In the school of international economics, the United States had been the naughty student, chastised by the rest of the world during the 1980s for its yawning budget deficit.
Now, the US gets to thumb its nose at everyone else.
Here in the shadow of the snow-crested Rocky Mountains, the world's seven leading industrialized nations and Russia will meet this weekend to discuss everything from global financial markets to Bosnia. But this time, the US will likely do the lecturing.
America has enjoyed a year of unprecedented economic growth while Europe has struggled with its own huge budget deficits and high unemployment, and Japan's sluggish growth has been compounded by out-of-control spending.
Against this backdrop, American officials are clearly eager to promote the benefits of the "American model." Basically, the American model is an economy that is less regulated, fiscally austere, and has a flexible labor force unburdened by the restrictions imposed by trade unions or government protection.
But despite a soaring stock market and an enviable job-creation rate, not everyone is lining up to eagerly follow the US road to economic Oz.
"The American model is contested in Europe right across the board, not only by the socialist left but by a solid bloc of [conservatives]," says Tony Judt, head of New York University's Remarque Institute.

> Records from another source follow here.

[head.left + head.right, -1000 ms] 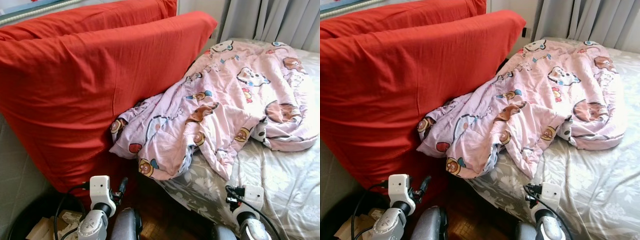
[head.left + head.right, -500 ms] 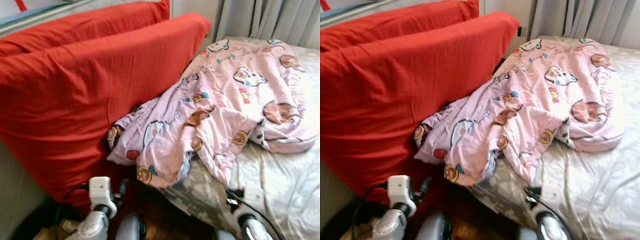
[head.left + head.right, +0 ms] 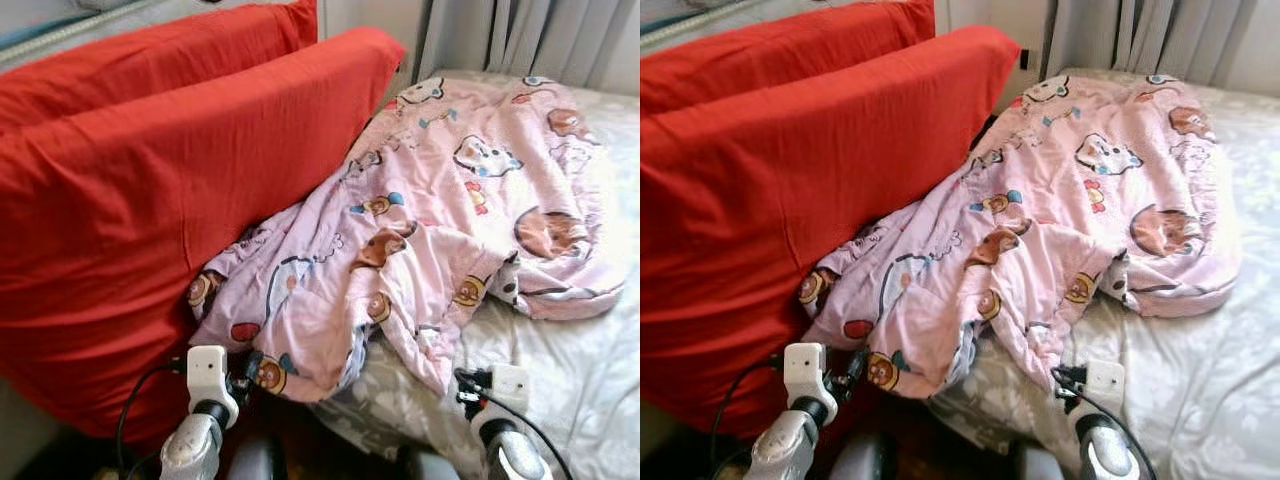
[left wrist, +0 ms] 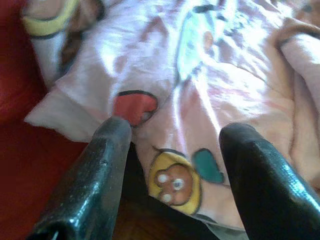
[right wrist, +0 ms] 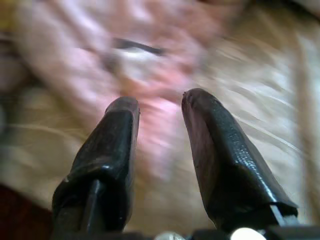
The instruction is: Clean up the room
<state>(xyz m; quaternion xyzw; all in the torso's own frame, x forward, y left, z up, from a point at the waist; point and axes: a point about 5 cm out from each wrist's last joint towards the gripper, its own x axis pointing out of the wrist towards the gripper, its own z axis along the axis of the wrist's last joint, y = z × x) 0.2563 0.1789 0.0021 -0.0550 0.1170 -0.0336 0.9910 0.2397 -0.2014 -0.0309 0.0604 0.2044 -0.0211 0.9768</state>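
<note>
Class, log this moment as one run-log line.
left gripper: open, at pink blanket corner | right gripper: open, near bed | red cushion: beside blanket

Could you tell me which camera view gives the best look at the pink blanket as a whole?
The left eye view: the pink blanket shows whole, crumpled across the bed against the red cushion. The right eye view shows much the same. The left wrist view has a close-up of its edge; the right wrist view is blurred.
</note>
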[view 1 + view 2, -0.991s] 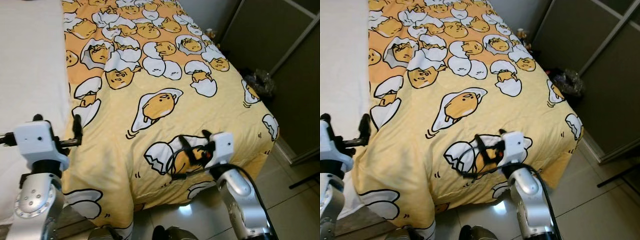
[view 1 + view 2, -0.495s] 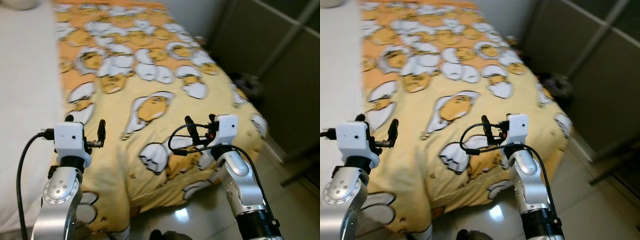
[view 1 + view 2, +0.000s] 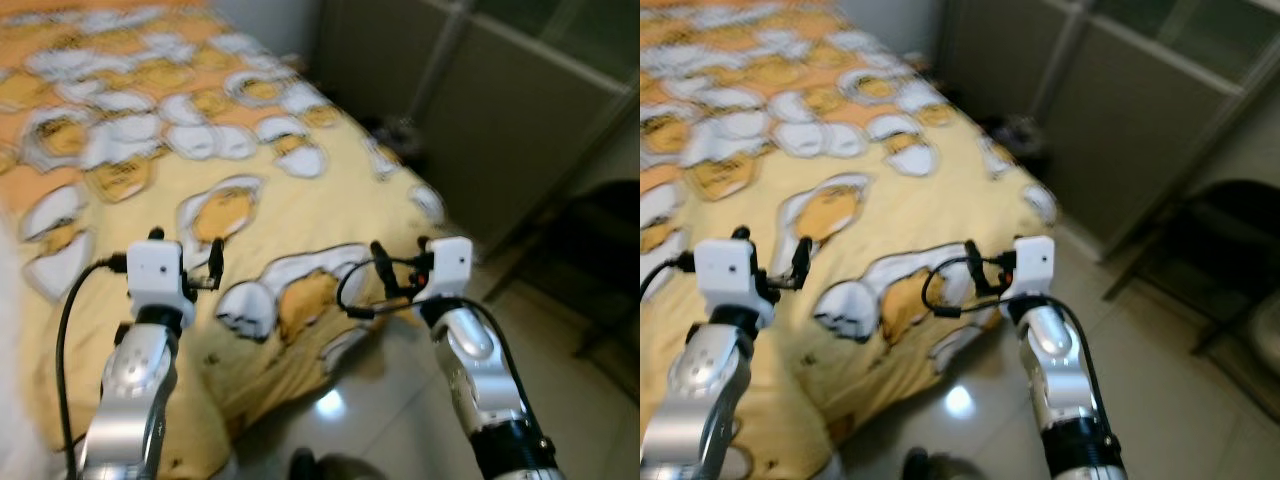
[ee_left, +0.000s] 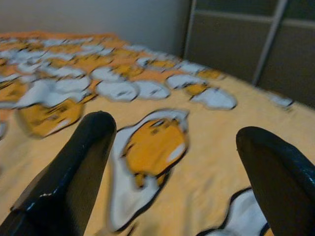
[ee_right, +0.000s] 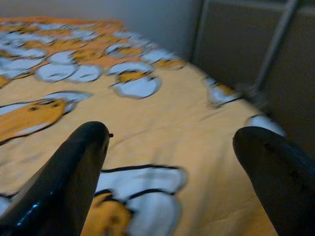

European leaders are worried about the consequences of deregulation and global markets, particularly by the prospect of severely cutting back the generous benefits that have been the hallmark of European social-welfare systems - and for good reason. Socialists opposing "globalization" and calling for more public spending to create jobs scored a stunning victory over conservatives in recent French parliamentary elections.
But these concerns are not solely continental.
* The Canadian prime minister scratched out a narrow victory in recent parliamentary elections after practicing fiscal austerity.
* While Japanese Prime Minister Ryutaro Hashimoto talks of deregulation and reform, there is serious opposition to undoing Japan's social safety net to be more competitive worldwide.
What all these nations share is a commitment to an economic model in which the state plays a much greater role, both as a protector and as a planner. "The role of the state in Europe is much deeper and culturally much more built in than it is in Anglo-Saxon culture," says Mr. Judt.
This fundamental debate is not evident in the formal agenda of the Denver summit, but given recent events in Europe, American officials and others predict it will occupy a good part of the informal talks among the leaders.
It is most visible in an American and British desire to make job creation a core issue at the summit. Summiteers plan to hold a global summit on this problem within the next year.
But Europeans are concerned that opening economies to global competition - including making it easier for business to hire and fire workers or to lower wages to compete with foreign producers - will only mean impoverishment and more inequality.
"They want to have a more compassionate system when it comes to helping less-fortunate workers," says Prof. Robert Lawrence, a specialist on international trade and investment at Harvard University's Kennedy School of Government.
But like many economists, he argues that Europe and Japan can no longer afford their social benefits.
He points to the examples of Britain and the Netherlands. They have trimmed budgets and introduced more-flexible labor markets and have economic growth and relatively low unemployment to show for it. "My suggestion to the French is - don't be like the Americans, be like the Dutch," says Mr. Lawrence.